遠くが見えればいいってもんじゃない?

遠くが見えて、「あそこの看板に~と書いてある」なんて言える人を見ると、いいなあと思うことでしょう。それはどうしてそう思うのでしょうか。 視力検査で測定しているもの、それが「遠方視力」であることが挙げられるます。つまり、遠くがどれだけ見えているのか、を測定し、それを数値で表しているのですね。

すると近くがどれだけ見えているのか、については「近方視力」と呼びます。他にどんな測方法があるかというと、たとえば色を認識する「色覚」、立体感や距離感の認識を測定する「深視力」、動いているものをどれだけ認識できるかを測定する「動体視力」、暗いところでどれだけ見えているかを測定する「暗視力」・・といった測定方法があります。

学校で一斉に検査が行われている「遠方視力」にばかり注意が向けられがちなのですが、目というものの能力は、何も遠方だけ見えればいいというものではないことがわかります。

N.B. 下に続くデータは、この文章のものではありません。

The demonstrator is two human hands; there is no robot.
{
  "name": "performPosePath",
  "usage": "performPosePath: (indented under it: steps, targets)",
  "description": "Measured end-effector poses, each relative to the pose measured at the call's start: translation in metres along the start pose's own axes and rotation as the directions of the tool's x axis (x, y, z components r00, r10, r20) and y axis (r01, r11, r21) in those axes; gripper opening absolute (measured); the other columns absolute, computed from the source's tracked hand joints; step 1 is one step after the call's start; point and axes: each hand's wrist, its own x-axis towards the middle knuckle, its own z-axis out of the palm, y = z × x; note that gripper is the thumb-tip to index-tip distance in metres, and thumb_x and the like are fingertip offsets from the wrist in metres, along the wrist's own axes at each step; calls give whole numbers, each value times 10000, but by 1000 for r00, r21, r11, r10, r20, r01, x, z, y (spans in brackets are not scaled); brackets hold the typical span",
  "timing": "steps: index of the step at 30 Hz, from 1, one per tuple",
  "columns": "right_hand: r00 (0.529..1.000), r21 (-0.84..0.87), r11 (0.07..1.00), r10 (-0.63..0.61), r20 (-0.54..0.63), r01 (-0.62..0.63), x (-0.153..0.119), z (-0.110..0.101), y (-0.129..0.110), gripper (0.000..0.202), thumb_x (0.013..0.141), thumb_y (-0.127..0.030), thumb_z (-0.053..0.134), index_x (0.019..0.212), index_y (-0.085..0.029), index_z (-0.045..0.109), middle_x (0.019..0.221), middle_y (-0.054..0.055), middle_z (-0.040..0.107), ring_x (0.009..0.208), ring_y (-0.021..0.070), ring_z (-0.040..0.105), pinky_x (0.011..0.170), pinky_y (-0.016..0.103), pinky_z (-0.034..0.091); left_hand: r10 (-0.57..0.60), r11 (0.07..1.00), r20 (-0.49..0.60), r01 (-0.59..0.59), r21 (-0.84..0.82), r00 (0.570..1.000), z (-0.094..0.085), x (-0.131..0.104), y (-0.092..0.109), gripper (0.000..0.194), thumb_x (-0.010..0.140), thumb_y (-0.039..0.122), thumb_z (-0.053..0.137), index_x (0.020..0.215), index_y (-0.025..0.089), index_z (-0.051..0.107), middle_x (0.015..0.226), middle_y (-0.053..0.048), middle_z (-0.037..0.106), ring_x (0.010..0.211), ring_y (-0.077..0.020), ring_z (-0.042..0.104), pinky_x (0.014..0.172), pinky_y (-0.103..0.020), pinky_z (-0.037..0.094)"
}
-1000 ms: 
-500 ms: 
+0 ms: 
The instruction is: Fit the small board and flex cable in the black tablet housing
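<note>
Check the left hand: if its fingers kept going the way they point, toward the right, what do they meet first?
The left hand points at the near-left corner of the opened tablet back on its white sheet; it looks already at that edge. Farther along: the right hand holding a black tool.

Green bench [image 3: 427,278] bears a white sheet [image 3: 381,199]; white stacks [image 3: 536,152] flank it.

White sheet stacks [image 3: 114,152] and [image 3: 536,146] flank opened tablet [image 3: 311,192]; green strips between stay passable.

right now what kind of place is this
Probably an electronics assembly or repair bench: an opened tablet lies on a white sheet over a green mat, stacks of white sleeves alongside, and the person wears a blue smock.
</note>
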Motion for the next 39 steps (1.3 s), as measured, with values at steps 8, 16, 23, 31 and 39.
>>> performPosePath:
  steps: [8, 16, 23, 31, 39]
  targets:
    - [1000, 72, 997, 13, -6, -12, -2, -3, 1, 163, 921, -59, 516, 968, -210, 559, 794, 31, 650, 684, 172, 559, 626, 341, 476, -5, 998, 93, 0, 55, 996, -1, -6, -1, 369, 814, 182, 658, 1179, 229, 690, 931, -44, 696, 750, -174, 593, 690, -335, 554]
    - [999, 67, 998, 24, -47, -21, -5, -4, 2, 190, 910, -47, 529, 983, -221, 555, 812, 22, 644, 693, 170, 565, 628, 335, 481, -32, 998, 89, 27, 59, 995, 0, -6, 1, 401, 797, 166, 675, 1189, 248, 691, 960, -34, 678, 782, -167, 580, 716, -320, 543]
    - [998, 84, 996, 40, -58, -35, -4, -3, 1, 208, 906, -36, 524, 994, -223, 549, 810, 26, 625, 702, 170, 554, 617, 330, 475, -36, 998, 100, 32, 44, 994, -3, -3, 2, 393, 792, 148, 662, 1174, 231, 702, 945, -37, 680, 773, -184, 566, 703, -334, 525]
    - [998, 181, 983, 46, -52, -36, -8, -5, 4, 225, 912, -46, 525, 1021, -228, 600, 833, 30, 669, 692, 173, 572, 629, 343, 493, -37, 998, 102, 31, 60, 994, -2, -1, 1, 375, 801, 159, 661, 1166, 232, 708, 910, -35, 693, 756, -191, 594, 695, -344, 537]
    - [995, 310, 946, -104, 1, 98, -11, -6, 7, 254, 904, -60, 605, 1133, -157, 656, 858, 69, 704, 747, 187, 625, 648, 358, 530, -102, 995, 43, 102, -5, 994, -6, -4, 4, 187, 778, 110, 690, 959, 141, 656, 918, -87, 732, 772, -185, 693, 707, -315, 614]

どういう視力の状態がよいのかというと、遠方だけに限らず、近方や色、立体感、距離感、暗い所で見え方などなどといった様々な観点から見た、バランスの良い視力というものが、実は人間の生活にとっては重要となってくるのですね。

たとえば、レーシックの施術で遠方視力が引き上げられたとしましょう。その場合、全体のバランスが崩れないように配慮することも考えに入れておくといいでしょう。

不安ならその点を医師によく相談しましょう。なぜなら、遠方視力だけが急激に引き上げられるとすると、視力全体のバランスが崩れ、遠近感をつかみにくくなったり、視野が狭くなってしまう、という現象もなきにしもあらずなのです。